_What the exercise asks_
The data is to be repeated exactly, with the images removed.

_Supplied information_
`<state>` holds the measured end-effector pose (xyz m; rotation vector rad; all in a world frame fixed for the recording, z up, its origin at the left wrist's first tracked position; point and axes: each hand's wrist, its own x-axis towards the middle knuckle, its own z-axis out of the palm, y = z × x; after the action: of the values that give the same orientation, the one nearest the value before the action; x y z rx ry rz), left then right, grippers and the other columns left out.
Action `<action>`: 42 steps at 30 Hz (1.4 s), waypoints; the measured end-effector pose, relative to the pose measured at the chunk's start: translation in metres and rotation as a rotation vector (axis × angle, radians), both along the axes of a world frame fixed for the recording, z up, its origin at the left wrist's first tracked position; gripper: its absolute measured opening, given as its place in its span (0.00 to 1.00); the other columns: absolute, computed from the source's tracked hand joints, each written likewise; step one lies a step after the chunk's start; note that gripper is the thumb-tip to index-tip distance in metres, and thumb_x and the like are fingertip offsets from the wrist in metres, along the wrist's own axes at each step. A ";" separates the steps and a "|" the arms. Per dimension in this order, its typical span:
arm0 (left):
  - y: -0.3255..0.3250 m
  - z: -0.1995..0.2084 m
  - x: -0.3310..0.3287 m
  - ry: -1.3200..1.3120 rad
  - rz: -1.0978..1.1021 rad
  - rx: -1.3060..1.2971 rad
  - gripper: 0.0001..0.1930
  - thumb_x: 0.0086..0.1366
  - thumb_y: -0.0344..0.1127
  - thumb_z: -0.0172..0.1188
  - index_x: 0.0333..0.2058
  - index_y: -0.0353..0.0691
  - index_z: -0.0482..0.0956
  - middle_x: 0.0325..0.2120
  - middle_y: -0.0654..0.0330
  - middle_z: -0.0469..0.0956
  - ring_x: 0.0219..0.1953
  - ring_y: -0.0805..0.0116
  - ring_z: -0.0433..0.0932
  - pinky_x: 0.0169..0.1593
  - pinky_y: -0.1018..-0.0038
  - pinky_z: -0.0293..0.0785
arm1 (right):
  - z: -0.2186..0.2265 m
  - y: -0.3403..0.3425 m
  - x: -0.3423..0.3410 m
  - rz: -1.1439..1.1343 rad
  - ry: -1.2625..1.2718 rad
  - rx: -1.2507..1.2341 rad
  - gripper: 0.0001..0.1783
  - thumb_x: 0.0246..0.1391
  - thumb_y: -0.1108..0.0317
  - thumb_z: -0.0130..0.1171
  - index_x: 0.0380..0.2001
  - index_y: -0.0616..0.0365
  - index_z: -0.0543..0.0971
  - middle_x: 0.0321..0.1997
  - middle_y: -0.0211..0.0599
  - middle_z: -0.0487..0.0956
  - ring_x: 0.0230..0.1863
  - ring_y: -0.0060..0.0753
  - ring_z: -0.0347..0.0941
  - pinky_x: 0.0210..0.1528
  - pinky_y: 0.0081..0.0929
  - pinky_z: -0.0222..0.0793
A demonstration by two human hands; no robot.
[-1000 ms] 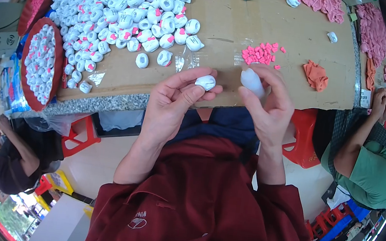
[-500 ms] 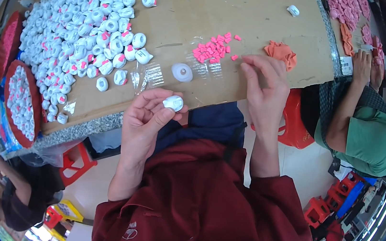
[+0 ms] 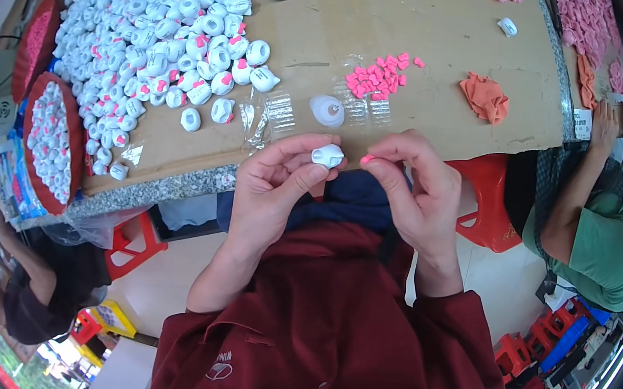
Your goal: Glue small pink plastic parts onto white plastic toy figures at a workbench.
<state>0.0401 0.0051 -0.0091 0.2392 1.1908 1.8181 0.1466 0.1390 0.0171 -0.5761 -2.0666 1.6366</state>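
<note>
My left hand is closed on a small white cat-head piece, held up between thumb and fingers near the table's front edge. Just to its right, my right hand pinches a tiny pink bow-shaped piece. A small gap separates the two pieces. Beyond my hands, a loose cluster of pink bow pieces lies on the cardboard-covered table. A squat translucent white bottle with a small tip sits in front of that cluster.
Many white head pieces, some with pink bows, heap up at the left. Two red trays of pieces stand at the left edge. An orange cloth lies to the right. Co-workers sit on both sides, one in a green shirt.
My right hand has come down and left from beside the pink cluster to near the left hand, bow in its fingertips. The table has shifted rightward in view.
</note>
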 end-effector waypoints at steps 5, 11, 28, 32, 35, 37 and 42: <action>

_Solution to this exercise_
`<state>` holds the measured end-effector pose (xyz m; rotation vector rad; all in a world frame fixed for the recording, z up, its origin at the left wrist's first tracked position; point and axes: each hand's wrist, its own x-axis towards the middle knuckle, its own z-axis out of the palm, y = z × x; after the action: of the values that give the same orientation, the one nearest the value before the action; x y z rx ry rz), left then right, grippers and the other columns left out.
Action `<action>`: 42 steps at 30 Hz (1.4 s), waypoints; the measured end-effector pose, relative to the pose measured at the chunk's start: translation in metres and rotation as a rotation vector (axis × angle, radians), both along the axes of a world frame fixed for the recording, z up, its origin at the left wrist's first tracked position; gripper: its absolute measured opening, given as its place in its span (0.00 to 1.00); the other columns: absolute, computed from the source's tracked hand joints, each written likewise; step one lies a step after the chunk's start; note that gripper is the thumb-tip to index-tip distance in metres, and thumb_x and the like are fingertip offsets from the wrist in metres, along the wrist's own axes at each step. A ";" separates the steps and a "|" the arms. Per dimension in this order, its typical span:
arm0 (left):
  - y: -0.3255..0.3250 m
  - z: -0.1995..0.2084 m
  - x: -0.3310..0.3287 m
  - ry: -1.3200..1.3120 rad
  - rz: -1.0978..1.1021 rad
  - rx: -1.3060..1.2971 rad
  - gripper: 0.0001..0.1930
  - thumb_x: 0.0086..0.1366
  - thumb_y: -0.0344..0.1127
  - thumb_z: -0.0172..0.1188
  - index_x: 0.0333..0.2058
  - index_y: -0.0353..0.0691
  - index_z: -0.0482..0.0956
  - middle_x: 0.0325..0.2120
  - middle_y: -0.0654..0.0330
  - middle_z: -0.0469..0.0956
  - ring_x: 0.0219..0.1953
  - ring_y: -0.0805..0.0116
  - ring_z: -0.0433..0.0932
  - pinky_x: 0.0169..0.1593
  - pinky_y: -0.1018..-0.0038
  - pinky_z: -0.0293..0.0785
arm1 (right):
  - z: -0.2186..0.2265 m
  - y: -0.3403..0.3425 m
  - x: -0.3423..0.3410 m
  - rz: -1.1439..1.1343 rad
  - ry: -1.2625..1.2718 rad
  - rx: -1.2507..1.2341 rad
  - gripper: 0.0001..0.1783
  - thumb_x: 0.0246..0.1391
  - thumb_y: -0.1108..0.0317
  - thumb_z: -0.0130..0.1171
  - index_x: 0.0380..0.2001
  - index_y: -0.0616..0.0365
  - index_z: -0.0543..0.0971
  - middle_x: 0.0321..0.1997
  - middle_y: -0.0211..0.0599
  - middle_z: -0.0487..0.0956
  - ring_x: 0.0230..0.1863
  - ring_y: -0.0060..0.0753
  - ring_z: -0.0347..0.0941
  - pinky_x: 0.0210..0.1528
  - pinky_y: 0.0081..0.0929
  - pinky_z: -0.0222..0.0793
A demonstration by two human hands; no robot.
[-1000 ms] 
[-500 ms] 
[+0 ms] 
Your goal: Glue small pink plastic parts onto white plastic toy figures at a workbench.
<state>0.0401 0.0051 -0.0091 0.2392 1.1908 1.8181 0.1466 0.1390 0.0171 -0.5761 -2.0666 1.6366</state>
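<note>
My left hand is closed on a small white cat-head piece, held up between thumb and fingers near the table's front edge. Just to its right, my right hand pinches a tiny pink bow-shaped piece. A small gap separates the two pieces. Beyond my hands, a loose cluster of pink bow pieces lies on the cardboard-covered table. A squat translucent white bottle with a small tip sits in front of that cluster.
Many white head pieces, some with pink bows, heap up at the left. Two red trays of pieces stand at the left edge. An orange cloth lies to the right. Co-workers sit on both sides, one in a green shirt.
My right hand has come down and left from beside the pink cluster to near the left hand, bow in its fingertips. The table has shifted rightward in view.
</note>
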 end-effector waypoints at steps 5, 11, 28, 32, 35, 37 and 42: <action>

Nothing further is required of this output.